— What the task asks —
Which lines in the data below contain the word "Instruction"? Pull each of them out.

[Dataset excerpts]
--------

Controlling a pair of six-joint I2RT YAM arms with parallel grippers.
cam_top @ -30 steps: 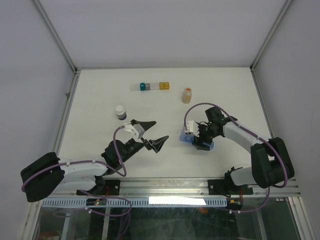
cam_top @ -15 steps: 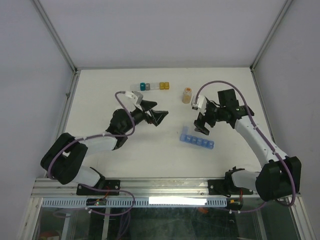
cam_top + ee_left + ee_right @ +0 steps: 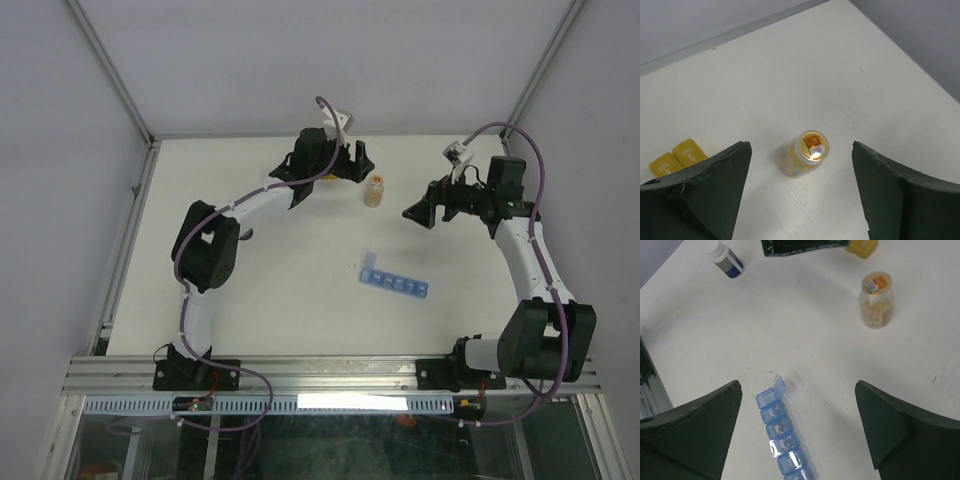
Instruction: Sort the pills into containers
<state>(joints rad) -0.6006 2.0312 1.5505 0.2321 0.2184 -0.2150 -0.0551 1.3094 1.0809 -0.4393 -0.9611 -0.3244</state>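
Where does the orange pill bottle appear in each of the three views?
Top external: orange pill bottle, upper centre.
Left wrist: near the centre.
Right wrist: upper right.
Shared landmark: yellow cubes close by, seen in both wrist views only.

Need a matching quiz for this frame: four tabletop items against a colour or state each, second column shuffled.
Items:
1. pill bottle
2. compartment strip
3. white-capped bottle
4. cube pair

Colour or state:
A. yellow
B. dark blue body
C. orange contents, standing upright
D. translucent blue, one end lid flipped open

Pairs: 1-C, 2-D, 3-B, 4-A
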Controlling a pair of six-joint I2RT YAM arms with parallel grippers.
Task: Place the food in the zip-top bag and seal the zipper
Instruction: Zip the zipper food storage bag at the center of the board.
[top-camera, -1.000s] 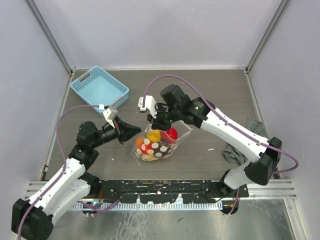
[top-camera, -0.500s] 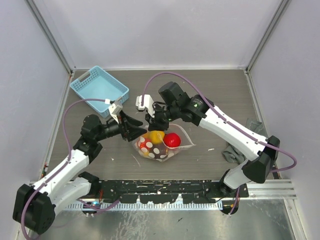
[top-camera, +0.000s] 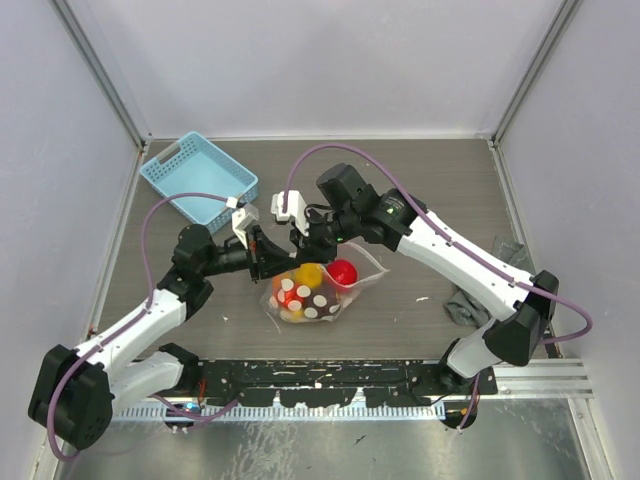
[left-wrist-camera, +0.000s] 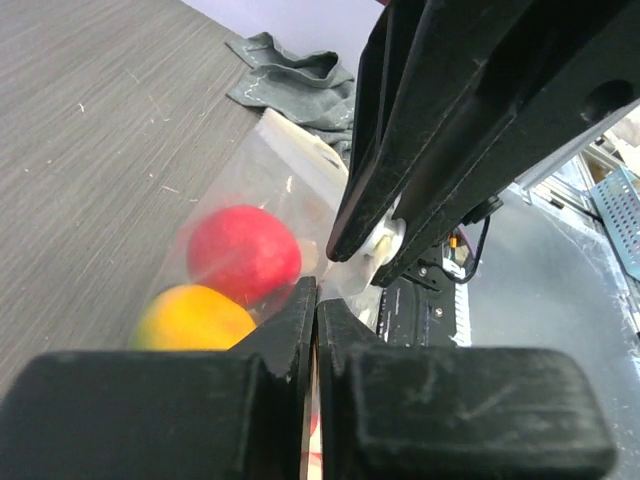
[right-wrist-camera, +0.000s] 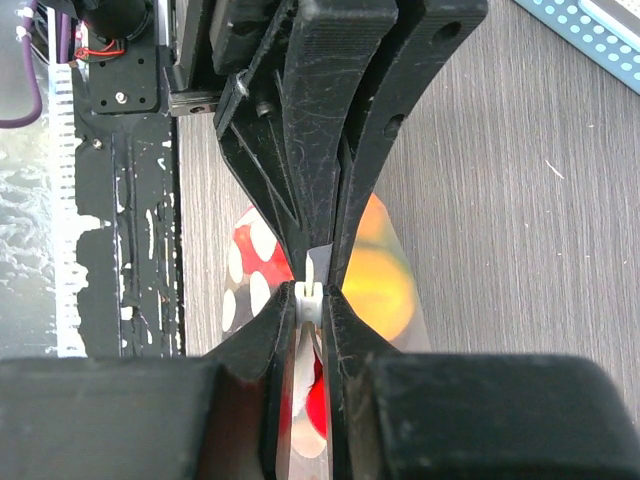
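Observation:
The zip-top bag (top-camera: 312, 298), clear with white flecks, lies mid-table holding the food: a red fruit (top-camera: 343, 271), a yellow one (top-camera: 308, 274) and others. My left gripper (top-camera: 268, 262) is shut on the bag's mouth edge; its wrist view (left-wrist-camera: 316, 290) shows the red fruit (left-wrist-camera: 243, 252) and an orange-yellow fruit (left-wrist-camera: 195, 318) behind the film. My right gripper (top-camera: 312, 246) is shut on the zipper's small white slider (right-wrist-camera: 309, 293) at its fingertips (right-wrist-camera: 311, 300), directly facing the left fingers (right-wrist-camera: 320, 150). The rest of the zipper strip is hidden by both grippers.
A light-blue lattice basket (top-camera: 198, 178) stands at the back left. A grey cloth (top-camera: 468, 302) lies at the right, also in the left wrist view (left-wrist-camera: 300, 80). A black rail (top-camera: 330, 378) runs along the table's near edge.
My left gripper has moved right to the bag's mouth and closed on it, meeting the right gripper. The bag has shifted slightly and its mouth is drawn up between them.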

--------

— Answer box —
Instruction: Sort the pills into containers
Instruction: Zip the zipper food storage bag at the center of the board.

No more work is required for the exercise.